11. Failure modes and resilience — survive the bad day on purpose¶
~16 min read. Reliability starts when you stop saying, "that dependency is usually fine."
Built on the ELI5 in 00-eli5.md. The kitchen — the backend doing the real work — must keep serving even when one prep station goes weird.
1) First picture: failure is not one thing¶
See.
One order ticket can fail in several different shapes. The user only sees, "request failed." You must see the pattern.
client ──→ gateway ──→ checkout ──→ inventory
│ │
│ ├── crash
│ ├── omission
│ ├── timing
│ └── Byzantine
└──→ payment
Look. Crash is easy to notice. Timing is often worse. A slow prep station can quietly stall the whole restaurant.
Quick examples. - A pod exits after OOM. Crash. - A network flap drops 2% of packets. Omission. - A database answers in 4 seconds instead of 40 ms. Timing. - One cache node serves corrupted values. Byzantine.
So what to do? Name the failure first. Then choose the control. Restart helps crash. Timeouts help timing. Checksums and validation help Byzantine cases. Simple, no?¶
2) Cascading failure: one slow dependency becomes everyone’s outage¶
Now what is the real danger? Not only hard failure. Slow failure.
┌────────┐ ┌──────────┐ ┌───────────┐
│ client │──→│ checkout │──→│ inventory │
└────────┘ └──────────┘ └───────────┘
│
├── threads fill
├── queue grows
├── callers timeout
└── retries add more load
Worked example. Suppose checkout receives 200 requests per second. Each request calls inventory once. Checkout has 60 worker threads.
Normal case: - inventory latency = 50 ms = 0.05 s - needed concurrency = arrival rate × latency - needed concurrency = 200 × 0.05 = 10 in-flight calls
Ten in-flight calls fits easily inside 60 threads. No problem.
Bad case: - inventory latency jumps to 1.5 s - needed concurrency = 200 × 1.5 = 300 in-flight calls
But checkout has only 60 threads.
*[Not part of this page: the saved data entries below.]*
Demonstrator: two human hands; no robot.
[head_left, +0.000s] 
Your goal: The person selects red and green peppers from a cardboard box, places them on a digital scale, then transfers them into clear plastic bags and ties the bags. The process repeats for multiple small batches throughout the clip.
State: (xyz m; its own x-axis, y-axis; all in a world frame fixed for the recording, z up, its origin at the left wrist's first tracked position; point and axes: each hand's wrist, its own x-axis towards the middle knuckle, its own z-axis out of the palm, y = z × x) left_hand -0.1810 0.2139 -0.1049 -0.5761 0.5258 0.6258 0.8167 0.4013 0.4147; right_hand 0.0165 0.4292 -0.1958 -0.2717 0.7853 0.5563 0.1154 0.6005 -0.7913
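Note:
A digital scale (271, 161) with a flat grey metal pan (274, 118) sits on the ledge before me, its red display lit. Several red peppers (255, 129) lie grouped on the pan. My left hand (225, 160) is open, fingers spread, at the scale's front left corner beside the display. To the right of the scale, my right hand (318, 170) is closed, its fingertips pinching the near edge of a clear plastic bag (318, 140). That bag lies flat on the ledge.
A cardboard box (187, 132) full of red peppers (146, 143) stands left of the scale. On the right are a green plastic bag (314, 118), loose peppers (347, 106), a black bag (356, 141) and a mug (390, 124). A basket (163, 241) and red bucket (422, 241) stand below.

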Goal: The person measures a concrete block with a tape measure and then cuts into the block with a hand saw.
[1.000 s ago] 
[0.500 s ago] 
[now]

So effective throughput becomes: - max throughput = threads ÷ latency - max throughput = 60 ÷ 1.5 = 40 requests per second
Arrival is still 200 per second. Service capacity is now 40 per second. Queue growth is: - queue growth = 200 - 40 = 160 requests per second - after 10 seconds, queued requests = 160 × 10 = 1,600
Now add retries. If timed-out clients retry once, incoming demand can approach 400 requests per second. Then required concurrency becomes: - 400 × 1.5 = 600 in-flight calls
See the trap? The dependency did not crash. It just got slow. That is enough to kill the caller. Then the caller hurts its own callers. That is cascading failure.
The waiting line helps only if it is bounded and deliberate. An invisible queue inside thread pools is not a design. It is denial.¶
3) Resilience patterns: contain, shed, recover¶
Look. Resilience is not one magic box. It is a stack of small controls.
request path
│
├── timeout
├── retry with backoff + jitter
├── circuit breaker
├── bulkhead
└── graceful degradation
Timeouts¶
A timeout is a promise to stop waiting. Without it, threads and sockets stay occupied. Set it shorter than the caller’s full budget. Do not let one slow prep station consume the whole house rules budget.
Retries with backoff¶
Retries are for transient faults. Not for overload without limits. Use exponential backoff and jitter.
Example: - attempt 1 fails at 150 ms - wait 100 ms - attempt 2 fails - wait 200 ms - attempt 3 fails - wait 400 ms
Total extra waiting is: - 100 + 200 + 400 = 700 ms
So what to do? Retry only when the operation is idempotent. Retry only a few times. Retry only if the remaining budget allows it.
Circuit breakers¶
A breaker stops sending fresh traffic to a sick dependency. Closed means normal traffic. Open means fail fast. Half-open means test recovery with limited probes.
This matters because fast failure is often kinder than slow collapse.
Bulkheads¶
Bulkheads split resources. One pool for checkout. Another for search. Another for recommendations. If recommendations melt, checkout still breathes. Simple, no?
Graceful degradation¶
Not every feature deserves equal protection. Core path first. Optional path later. A payment page can hide recommendations. A feed can hide like counts. The restaurant should still serve the main meal.¶
4) Health checks and heartbeats: know who is alive, and who is actually useful¶
See. "Process exists" is not the same as "service is healthy."
liveness ─→ should I restart it?
readiness ─→ should I send traffic to it?
heartbeat ─→ is this worker still making progress?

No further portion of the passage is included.